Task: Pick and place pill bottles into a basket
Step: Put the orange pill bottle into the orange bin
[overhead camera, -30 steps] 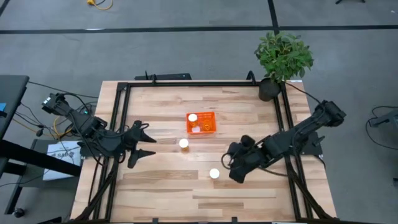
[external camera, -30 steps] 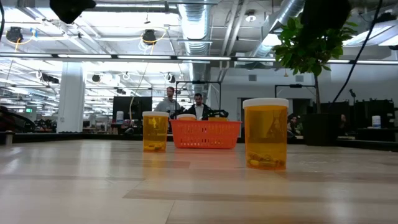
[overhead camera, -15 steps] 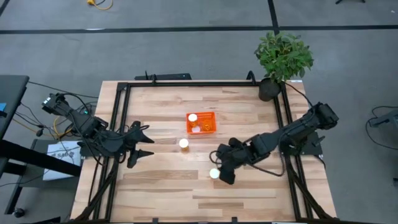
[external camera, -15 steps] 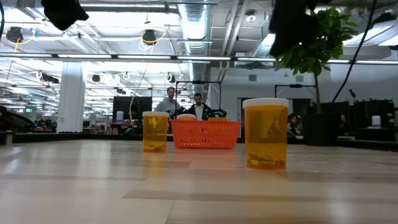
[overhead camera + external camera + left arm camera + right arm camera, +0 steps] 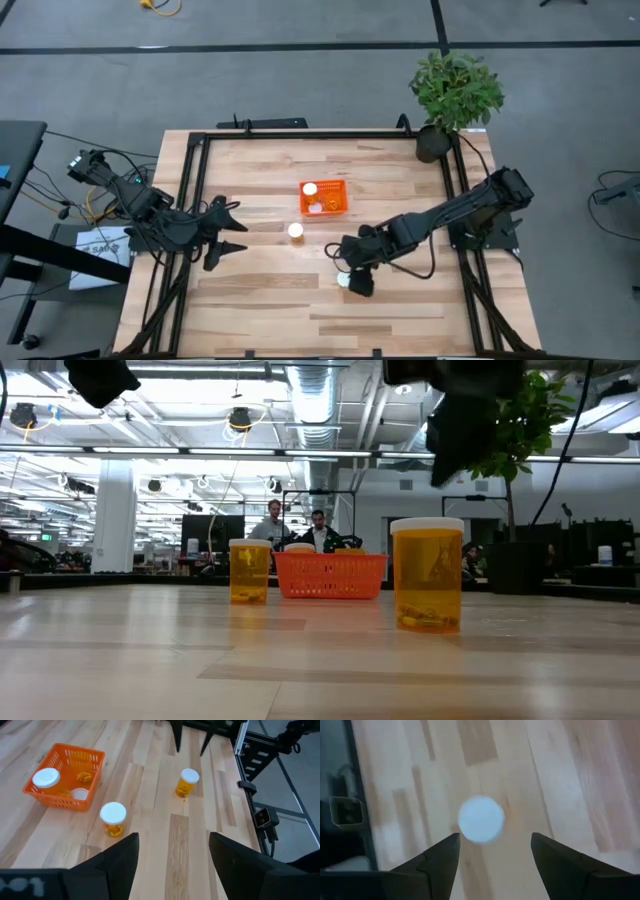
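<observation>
The orange mesh basket (image 5: 323, 197) stands mid-table with two white-capped pill bottles (image 5: 310, 188) in it. A third bottle (image 5: 295, 231) stands on its base just near of the basket. A fourth (image 5: 344, 280) stands nearer and to the right; it also shows in the low view (image 5: 428, 575). My right gripper (image 5: 349, 272) hangs open above this fourth bottle, fingers pointing down. In the right wrist view (image 5: 495, 836) its white cap (image 5: 481, 818) lies between the fingers, farther off. My left gripper (image 5: 238, 226) waits open at the table's left.
A dark pot with a green plant (image 5: 455, 95) stands at the far right corner. A black frame (image 5: 190, 200) runs along the table's edges. People (image 5: 318, 530) show in the room behind the basket. Bare wood lies toward the near edge.
My right gripper has swung toward the table's left and come lower, from the right of the fourth bottle until it is above it. The bottles and the basket have stayed in place.
</observation>
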Available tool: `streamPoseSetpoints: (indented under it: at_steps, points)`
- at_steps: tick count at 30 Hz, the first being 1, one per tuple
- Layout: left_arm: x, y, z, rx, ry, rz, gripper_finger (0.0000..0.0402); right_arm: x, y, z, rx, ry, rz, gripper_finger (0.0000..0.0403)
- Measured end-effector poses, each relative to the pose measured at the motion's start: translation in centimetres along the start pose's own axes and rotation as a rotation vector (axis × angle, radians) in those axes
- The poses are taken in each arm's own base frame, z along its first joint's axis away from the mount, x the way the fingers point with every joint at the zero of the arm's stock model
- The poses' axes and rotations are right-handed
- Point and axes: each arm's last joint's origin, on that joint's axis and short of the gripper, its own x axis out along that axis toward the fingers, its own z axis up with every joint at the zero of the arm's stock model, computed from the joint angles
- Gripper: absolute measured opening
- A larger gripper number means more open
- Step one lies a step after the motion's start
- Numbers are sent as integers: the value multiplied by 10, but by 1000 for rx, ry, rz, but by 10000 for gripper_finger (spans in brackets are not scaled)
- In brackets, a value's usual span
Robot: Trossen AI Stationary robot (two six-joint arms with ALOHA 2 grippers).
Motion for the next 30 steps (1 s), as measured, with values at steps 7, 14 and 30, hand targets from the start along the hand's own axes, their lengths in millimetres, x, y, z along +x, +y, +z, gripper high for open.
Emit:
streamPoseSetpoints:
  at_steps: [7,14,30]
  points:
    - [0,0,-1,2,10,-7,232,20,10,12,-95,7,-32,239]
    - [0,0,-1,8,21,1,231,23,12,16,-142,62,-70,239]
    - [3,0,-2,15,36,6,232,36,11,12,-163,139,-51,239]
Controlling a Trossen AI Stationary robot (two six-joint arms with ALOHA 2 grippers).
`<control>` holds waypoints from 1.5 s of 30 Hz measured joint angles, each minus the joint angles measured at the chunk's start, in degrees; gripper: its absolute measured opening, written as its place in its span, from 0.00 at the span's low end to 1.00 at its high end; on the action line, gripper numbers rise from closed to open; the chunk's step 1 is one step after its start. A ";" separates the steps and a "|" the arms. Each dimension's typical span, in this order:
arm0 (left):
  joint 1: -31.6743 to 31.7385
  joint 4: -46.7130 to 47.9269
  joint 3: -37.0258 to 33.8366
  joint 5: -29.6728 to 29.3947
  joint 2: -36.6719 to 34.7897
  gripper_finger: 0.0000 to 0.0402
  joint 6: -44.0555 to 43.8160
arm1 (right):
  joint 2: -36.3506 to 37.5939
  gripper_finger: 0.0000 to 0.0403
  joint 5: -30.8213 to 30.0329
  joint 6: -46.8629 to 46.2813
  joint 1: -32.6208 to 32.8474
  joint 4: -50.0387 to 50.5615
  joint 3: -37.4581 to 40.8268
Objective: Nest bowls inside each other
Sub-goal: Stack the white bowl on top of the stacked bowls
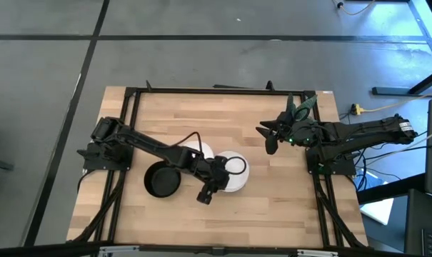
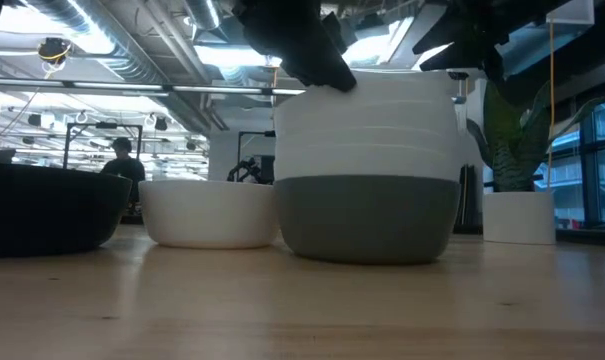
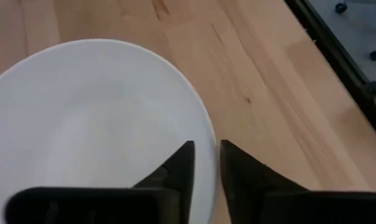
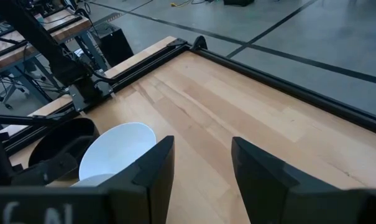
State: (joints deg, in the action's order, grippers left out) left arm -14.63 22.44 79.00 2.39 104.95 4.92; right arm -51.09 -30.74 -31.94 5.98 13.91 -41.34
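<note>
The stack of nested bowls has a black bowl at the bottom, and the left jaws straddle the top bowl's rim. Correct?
Not quite. In the low view the bottom bowl of the stack is dark grey; the black bowl sits apart. The left gripper does straddle the top bowl's rim.

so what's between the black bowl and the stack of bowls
A single white bowl sits between the black bowl and the stack of bowls, clearest in the low view.

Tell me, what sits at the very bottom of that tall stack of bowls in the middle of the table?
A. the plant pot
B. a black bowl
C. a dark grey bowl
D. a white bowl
C: in the low view the stack rests on a dark grey bowl, with white bowls layered above it; the black bowl stands apart on the table, beyond a lone white bowl.
</note>
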 joint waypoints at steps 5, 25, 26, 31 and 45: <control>0.00 -0.26 -0.02 2.05 0.00 0.30 2.27 | 0.00 0.40 -0.02 0.00 0.00 0.02 0.00; 6.98 17.32 -0.04 -3.12 -18.45 0.32 4.59 | -0.02 0.40 -0.02 0.44 -0.02 0.92 -0.04; 7.18 19.96 -0.04 -3.44 -19.09 0.32 4.69 | -0.02 0.40 -0.03 0.54 -0.02 0.94 -0.04; 7.64 31.14 -0.04 -8.31 -20.77 0.32 4.78 | -0.02 0.40 -0.04 0.84 -0.02 1.25 -0.04; 19.47 26.10 -13.30 -7.40 -20.70 0.32 7.52 | -0.02 0.40 -0.07 1.61 -0.04 2.25 -0.04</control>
State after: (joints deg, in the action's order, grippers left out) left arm 4.84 48.54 65.70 -5.01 84.25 12.44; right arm -51.11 -30.81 -30.34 5.93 16.16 -41.39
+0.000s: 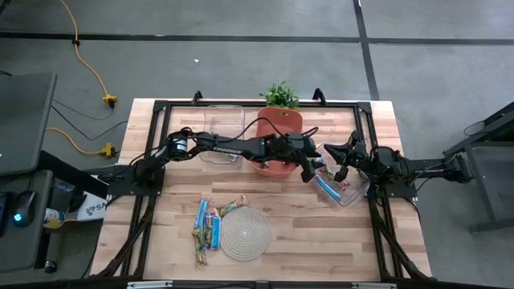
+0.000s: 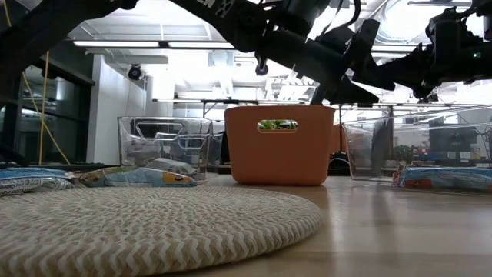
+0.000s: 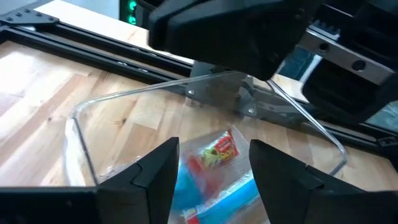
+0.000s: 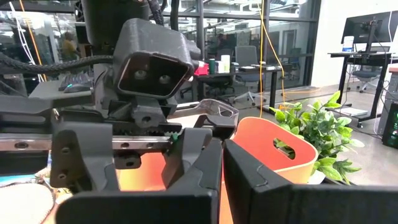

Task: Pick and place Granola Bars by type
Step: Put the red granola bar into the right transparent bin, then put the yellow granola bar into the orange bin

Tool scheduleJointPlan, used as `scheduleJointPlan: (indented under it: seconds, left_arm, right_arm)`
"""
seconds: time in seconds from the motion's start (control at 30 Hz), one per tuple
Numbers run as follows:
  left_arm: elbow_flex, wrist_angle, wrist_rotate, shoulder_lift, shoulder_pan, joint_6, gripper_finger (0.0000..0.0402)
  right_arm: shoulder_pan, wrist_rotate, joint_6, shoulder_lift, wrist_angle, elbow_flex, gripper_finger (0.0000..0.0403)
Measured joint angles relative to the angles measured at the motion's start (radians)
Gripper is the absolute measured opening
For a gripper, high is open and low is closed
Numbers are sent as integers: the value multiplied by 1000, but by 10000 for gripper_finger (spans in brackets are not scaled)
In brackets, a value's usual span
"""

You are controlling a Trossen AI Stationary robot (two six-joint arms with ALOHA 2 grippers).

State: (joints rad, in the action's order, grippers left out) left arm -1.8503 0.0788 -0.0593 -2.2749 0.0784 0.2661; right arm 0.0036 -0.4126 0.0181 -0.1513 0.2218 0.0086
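2 wrapped bars, 1 red-brown bar (image 3: 219, 151) on top of a light blue bar (image 3: 214, 198), lie inside the clear bin (image 1: 344, 192) at about 3 o'clock on the desk (image 1: 321, 233); nothing sits between the left hand's fingers (image 3: 160, 171). More granola bars (image 1: 207, 225) wait at about 8 o'clock, touching the woven mat (image 1: 246, 234).

My worry is the crowding. The left hand (image 1: 309, 171) hangs spread wide just over the bin's rim, and the right hand (image 1: 340, 160), fingers shut tight and empty, sits right beside it. If either arm swings out carelessly, they could knock together or clip the bin wall and shove it.

The left arm reaches long across the orange basket (image 1: 277, 138), wrist tipped down into the bin.
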Motion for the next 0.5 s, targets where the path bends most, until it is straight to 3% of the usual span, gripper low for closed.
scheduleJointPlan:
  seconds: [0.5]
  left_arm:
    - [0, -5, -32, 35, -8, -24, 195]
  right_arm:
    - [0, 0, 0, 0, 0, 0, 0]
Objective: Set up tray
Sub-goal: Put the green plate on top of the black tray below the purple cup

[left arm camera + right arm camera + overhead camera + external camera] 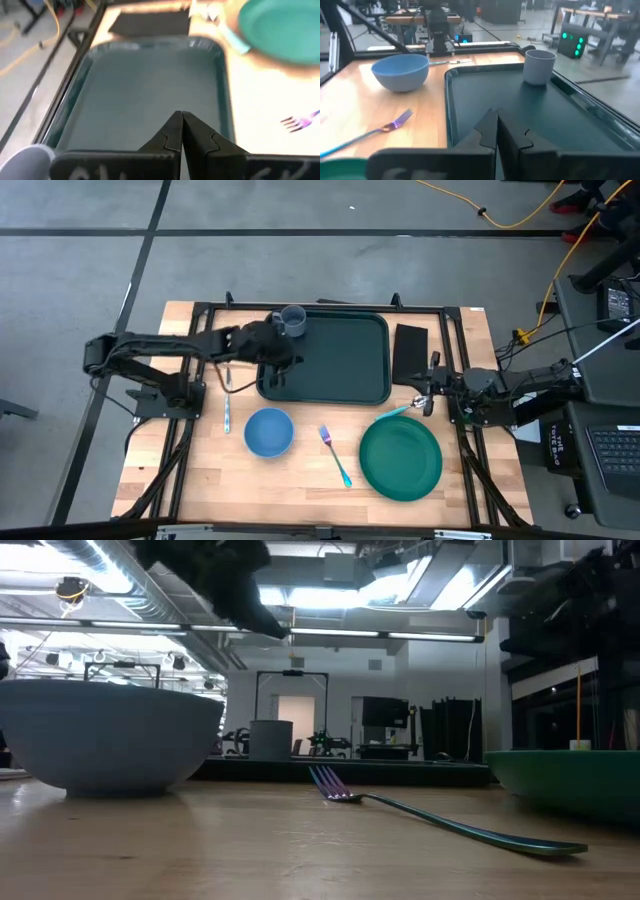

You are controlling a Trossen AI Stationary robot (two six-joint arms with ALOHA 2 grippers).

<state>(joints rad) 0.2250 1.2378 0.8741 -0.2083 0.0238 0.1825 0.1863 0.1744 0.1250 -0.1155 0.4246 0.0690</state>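
Left gripper [272, 363] closed, empty, hovering over the near-left corner of the dark green tray [335, 360]; the tray floor stretches ahead of its fingertips. Grey cup [293, 321] stands on the tray just beside that gripper. Right gripper [425, 392] closed, empty, just off the tray's right edge, beside the black napkin [410, 351], near the green plate [401, 458].
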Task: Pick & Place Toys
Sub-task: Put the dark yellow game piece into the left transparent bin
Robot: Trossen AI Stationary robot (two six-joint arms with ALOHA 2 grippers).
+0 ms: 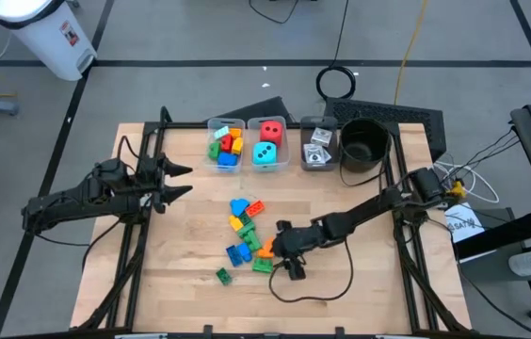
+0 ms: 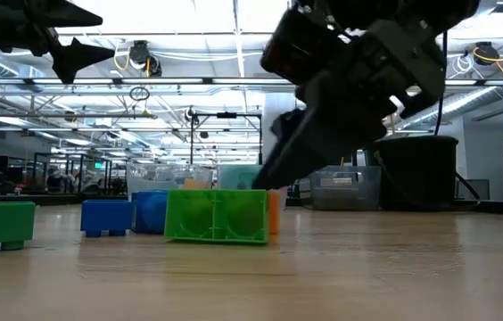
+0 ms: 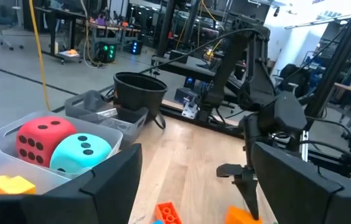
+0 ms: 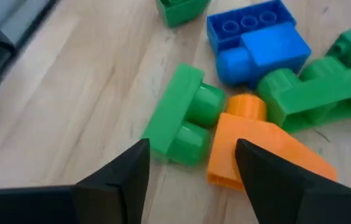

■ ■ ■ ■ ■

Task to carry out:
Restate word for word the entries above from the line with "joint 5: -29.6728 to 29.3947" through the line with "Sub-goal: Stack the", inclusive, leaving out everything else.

Result below:
  joint 5: -29.6728 to 29.3947
  joint 2: -36.6719 to 34.7897
  gripper_finger: 0.0000 to 0.0402
  joint 6: -44.0555 to 43.8160
arm1 (right):
  joint 2: -36.3506 to 37.5939
  gripper_finger: 0.0000 to 0.0403
  joint 5: -30.8213 to 30.0329
  joint 6: -46.8629 to 46.2813
  joint 1: -32.6208 to 32.8474
  joint 4: -50.0387 to 50.5615
  joint 3: -37.4581 to 40.8268
Objective: Nest bowls inside each other
Sub-goal: Stack the white bowl on top of the stacked bowls

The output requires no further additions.